Specifically, the FSS will start to consider the benefit adjustment if the accumulated inflation rate since the last adjustment reaches or exceeds 3%. After weighing the overall financial position of the FSS over the past five years and the average rate of change in life expectancy, the FSS will calculate the adjustable range of the benefit amount. If the accumulated inflation rate since the last adjustment is less than 3%, the payment amount will theoretically remain unchanged.
However, in the above two cases, the SAR government will eventually review the basic old-age security level and, if necessary, make an adjustment through macroeconomic policies in order to ensure the policy direction – the sum of elderly pension and subsidy for senior citizens not being lower than the minimum subsistence index – can be implemented.
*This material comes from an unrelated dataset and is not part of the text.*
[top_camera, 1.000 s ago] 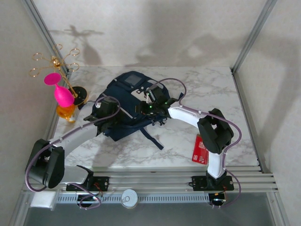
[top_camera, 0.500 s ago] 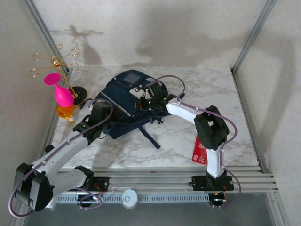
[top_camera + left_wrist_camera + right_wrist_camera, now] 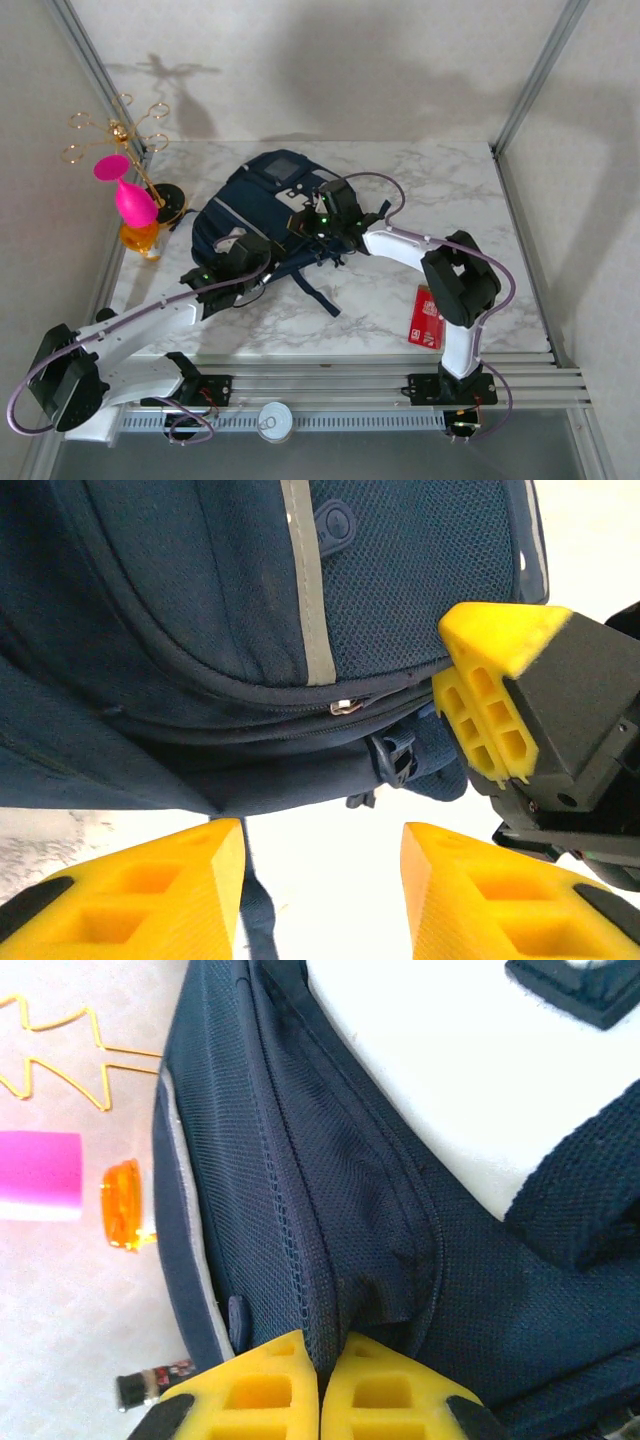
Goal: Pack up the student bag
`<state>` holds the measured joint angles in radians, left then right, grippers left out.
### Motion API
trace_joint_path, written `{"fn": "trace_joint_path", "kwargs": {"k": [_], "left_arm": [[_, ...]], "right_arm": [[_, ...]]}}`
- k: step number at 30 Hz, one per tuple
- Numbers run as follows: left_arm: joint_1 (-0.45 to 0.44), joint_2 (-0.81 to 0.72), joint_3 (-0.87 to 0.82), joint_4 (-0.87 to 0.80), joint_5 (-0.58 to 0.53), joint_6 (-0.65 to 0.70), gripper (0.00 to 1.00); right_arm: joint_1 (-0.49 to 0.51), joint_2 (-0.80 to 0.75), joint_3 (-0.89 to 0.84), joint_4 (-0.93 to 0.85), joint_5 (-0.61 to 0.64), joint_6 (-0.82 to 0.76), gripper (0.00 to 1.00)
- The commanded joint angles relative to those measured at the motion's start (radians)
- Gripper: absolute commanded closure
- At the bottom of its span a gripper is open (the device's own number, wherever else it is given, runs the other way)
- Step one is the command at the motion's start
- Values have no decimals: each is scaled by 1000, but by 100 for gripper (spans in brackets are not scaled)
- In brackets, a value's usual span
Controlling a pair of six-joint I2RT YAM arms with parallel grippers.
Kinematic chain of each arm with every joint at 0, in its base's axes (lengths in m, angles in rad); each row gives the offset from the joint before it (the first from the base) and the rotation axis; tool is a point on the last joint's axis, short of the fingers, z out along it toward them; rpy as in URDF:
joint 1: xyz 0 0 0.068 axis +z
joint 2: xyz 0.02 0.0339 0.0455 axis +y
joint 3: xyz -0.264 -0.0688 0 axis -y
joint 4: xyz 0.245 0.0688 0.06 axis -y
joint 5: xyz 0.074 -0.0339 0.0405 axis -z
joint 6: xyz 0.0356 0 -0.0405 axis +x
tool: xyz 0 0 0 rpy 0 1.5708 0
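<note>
Scanning from the near edge: finds a red packet (image 3: 427,318) flat on the marble table (image 3: 470,200) beside the right arm's elbow, close to the near rail; risks sweeping it off with a wide elbow swing. Finds the left gripper (image 3: 318,855) next, fingers spread apart with only bare table between them, just short of the near rim of the student bag (image 3: 255,205). Risks snagging the strap (image 3: 322,292) trailing toward the near side, or bumping the right gripper (image 3: 320,1360), whose yellow finger sits very near in the left wrist view. Needs a slow, straight approach to the zip pull (image 3: 345,706) to avoid both. Finds the right gripper pressed together on 1 thin ridge of the bag's navy fabric; judges that hold shallow, likely to slip under a hard pull, or to drag the whole bag rather than open it. Places the bag flat at left-centre, its patched top toward the far wall. Further left, notes 3 fragile neighbours: an orange jar (image 3: 140,240), a pink vase (image 3: 133,200) and a gold wire stand (image 3: 115,130), near the bag's left side; warns against shoving the bag that way. Leaves open marble to the right and far right, bounded by wall and frame posts.
</note>
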<state>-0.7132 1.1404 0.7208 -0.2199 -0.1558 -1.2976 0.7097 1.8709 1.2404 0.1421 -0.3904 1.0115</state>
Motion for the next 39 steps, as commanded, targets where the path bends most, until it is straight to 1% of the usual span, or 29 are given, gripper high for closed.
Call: {"fn": "trace_joint_path", "kwargs": {"k": [1,5,7,9,11,15,17,20,22,24,26,29,32,35,39], "left_arm": [[-26,11,24,50,-105,-133,55],[-32,68,68,-16,-162,-157,55],[-26,90,74,3,-174,-133,55],[0,113,100,-1,-167,-80,56],[12,141,145,-20,-200,-7,57],[65,201,213,-12,-187,121,61],[95,230,224,56,-157,185,64],[152,286,257,140,-45,264,67],[167,307,291,141,-14,303,68],[158,290,293,146,3,328,68],[148,250,252,173,26,325,66],[125,192,180,157,37,270,65],[72,165,152,100,2,207,65],[33,188,201,29,-10,201,65],[5,273,309,-74,-16,213,65]], "right_arm": [[20,-84,-34,200,-90,124,100],[25,-120,-55,208,-66,160,100],[34,-145,-75,207,-40,167,100],[36,-181,-115,214,-5,174,100],[32,-221,-158,213,40,180,100],[21,-262,-211,218,56,205,100],[19,-290,-246,235,81,220,100],[23,-312,-265,255,99,235,100],[25,-305,-254,249,114,235,100],[12,-282,-234,231,126,229,100],[-2,-255,-225,242,113,239,100],[-9,-244,-213,266,94,248,100],[-9,-248,-200,245,102,232,100],[-9,-246,-197,232,105,220,100],[-9,-240,-197,238,104,226,100]]}}
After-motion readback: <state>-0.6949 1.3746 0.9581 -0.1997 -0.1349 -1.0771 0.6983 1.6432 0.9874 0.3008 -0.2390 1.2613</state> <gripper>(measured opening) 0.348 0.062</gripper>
The committee also discussed compensation for occupational accidents and diseases. A member urged the government to develop an industry-focused mechanism regarding such compensations, recommending the latter to start with the construction industry.
Seniorís pension
level retained
In reply to lawmaker Zheng Anting’s inquiry, the FSS’s president, Iong Kong Io, announced that the ceiling of the elderly pension hand-out will remain at MOP3,740 per month next year, as the city is still seeing negative changes in the Composite Consumer Price Index (CCPI).
Iong recalled that the ceiling was raised in January 2020. With an outlook of a negative CCPI change for this year, the FSS has decided to retain the ceiling at the aforementioned level.
He assured the lawmaker that the government will adjust the ceiling accordingly to the impacts from the current pandemic so as to help residents meet challenges.